BRIEF DESCRIPTION OF THE DRAWINGS
[0015] FIG. 1 is a plot shows the overall oil recovery at the end
of the gravity drainage experiment for an example of the method of
the present disclosure and an example of a method not of the
present disclosure.
[0016] FIG. 2 is a plot shows the oil recovery versus time during a
gravity drainage for an example of the method of the present
disclosure and an example of a method not of the present
disclosure.
DETAILED DESCRIPTION
[0017] The separation of bitumen and/or heavy oil from oil sands is
accomplished by, but not limited to, two methods; surface mining or
in-situ recovery sometimes referred to as well production. The oil
sands may be recovered by surface or strip mining and transported
to a treatment area. A good summary can be found in the article
"Understanding Water-Based Bitumen Extraction from Athabasca Oil
Sands", J. Masliyah, et al., Canadian Journal of Chemical
Engineering, Volume 82, August 2004. The basic steps in bitumen
recovery via surface mining include: extraction, froth treatment,
tailings treatment, and upgrading. The steps are interrelated; the
mining operation affects the extraction and in turn the extraction
affects the upgrading operation.
[0018] Typically, in commercial bitumen recovery operations, the
oil sand is mined in an open-pit mine using trucks and shovels. The
mined oil sands are transported to a treatment area. The extraction
step includes crushing the oil sand lumps and mixing them with
(recycle process) water in mixing boxes, stirred tanks,
cyclo-feeders or rotary breakers to form conditioned oil sands
slurry. The conditioned oil sands slurry is introduced to
hydrotransport pipelines or to tumblers, where the oil sand lumps
are sheared and size reduction takes place. Within the tumblers
and/or the hydrotransport pipelines, bitumen is recovered or
"released", or "liberated", from the sand grains. Chemical
additives can be added during the slurry preparation stage; for
examples of chemicals known in the art see US2008/0139418,
incorporated by reference herein in its entirety. In typical
operations, the operating slurry temperature ranges from 35.degree.
C. to 75.degree. C., preferably 40.degree. C. to 55.degree. C.
[0019] Entrained or introduced air attaches to bitumen in the
tumblers and hydrotransport pipelines creating froth.
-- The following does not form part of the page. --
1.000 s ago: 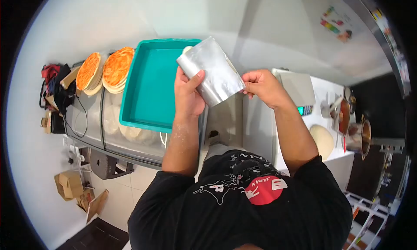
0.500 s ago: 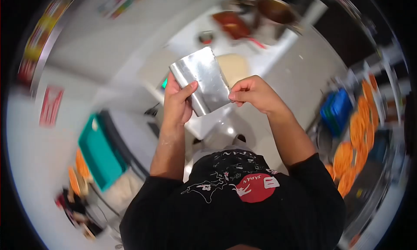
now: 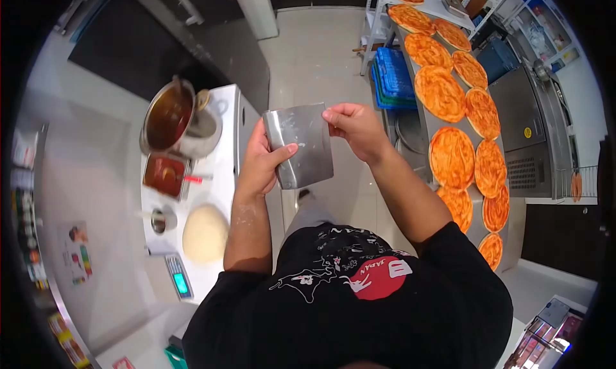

In the froth
treatment step, the aerated bitumen floats and is subsequently
skimmed off from the slurry. This is accomplished in large gravity
separation vessels, normally referred to as primary separation
vessels (PSV), separation cells (Sep Cell) or primary separation
cells (PSC). Small amounts of bitumen droplets (usually un-aerated
bitumen) remaining in the slurry are further recovered using either
induced air flotation in mechanical flotation cells and tailings
oil recovery vessels, or cyclo-separators and hydrocyclones.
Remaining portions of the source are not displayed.